そんな進歩したマグネシウム合金を利用した製品は高機能金属展にも色々見られた。最も大きなものではシボレー『コルベット』用のエンジンクレードルがあった。これはオーストラリアに本社を置くMAGONTEC社の製品で、レアアースを添加することで高温時の強度を高めたマグネシウム合金で、アルミと比較して34%も軽量化を達成していると言う。
さらには意外だったのは、ステアリングホイールの骨格にもマグネシウム合金が使われていることだった。同社の説明員によれば、乗用車用のエアバッグステアリングの9割はマグネシウム合金を使っているそうだ。軽量化に役立つだけでなく、樹脂に比べて折れてドライバーを傷つけることが少ないのが、採用の理由だとか。
福岡県の戸畑製作所は、高強度、耐熱性に優れたマグネシウム合金として注目を集めているKUMADAIマグネシウムと共同のブースで、同じく耐熱マグネシウム合金のエンジン用ピストンを展示していた。これはダイハツメタルと共同研究しているもので、シリンダーブロックやタイミングチェーンのカバーもマグネシウム合金に置き換えてテストしている。50時間の全負荷テストでは、良好な結果が得られているようだ。
20cc程度の汎用エンジンの小さなピストンでも、マグネシウムに代えることにより、振動が20%も低減できたと言う。それはピストン自体が軽量になったことに加え、優れた減衰特性をもつことが影響しているそうだ。しかもアルミに比べて潤滑性が高いことも、ピストン用のマテリアルとしては強みとなるようだ。

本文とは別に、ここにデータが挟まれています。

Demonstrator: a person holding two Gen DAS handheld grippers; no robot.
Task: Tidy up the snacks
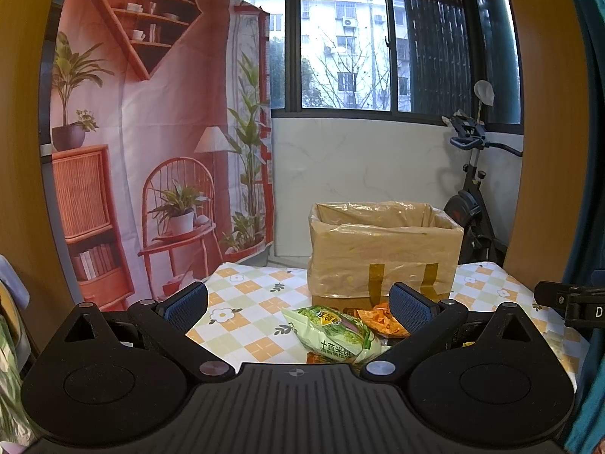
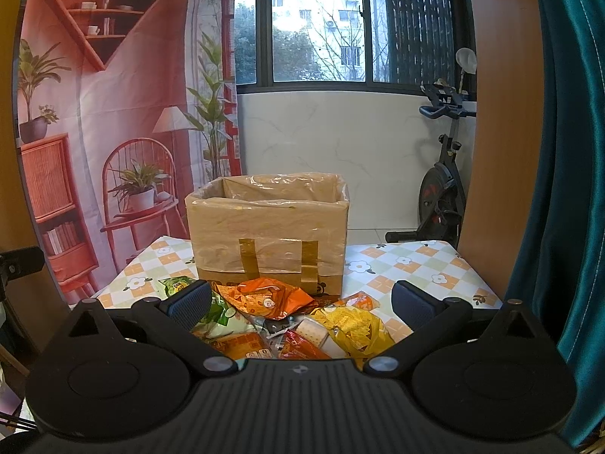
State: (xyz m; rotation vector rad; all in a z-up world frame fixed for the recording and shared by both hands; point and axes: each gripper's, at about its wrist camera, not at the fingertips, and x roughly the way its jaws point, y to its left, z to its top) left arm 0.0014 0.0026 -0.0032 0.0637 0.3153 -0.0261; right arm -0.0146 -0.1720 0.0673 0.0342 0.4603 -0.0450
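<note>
Ok, my left gripper (image 1: 298,302) and right gripper (image 2: 301,300) both gape wide, empty, above snack packets (image 2: 287,321) heaped before the lined cardboard box (image 2: 268,227).

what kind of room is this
Probably an enclosed home balcony or sunroom: a big window facing apartment blocks, an exercise bike in the corner, and a table with a flowered cloth.

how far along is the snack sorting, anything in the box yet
Barely started, it seems. The snack packets lie piled on the table in front of the lined cardboard box; its inside is hidden. Left gripper and right gripper are open, holding nothing. All visible packets remain to be moved.
</note>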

戸畑製作所の平野正晃氏によれば、従来600度で自然発火してしまうマグネシウム合金に900度を超えても燃えない難燃性を持たせたことにより、アルミ合金製より30%も部品を軽量化することに活用できるようになったと言う。さらに実用金属中では最大の振動吸収性をもつマグネシウムの特性は、今後クルマや航空機用の素材として魅力的なものになりそうだ。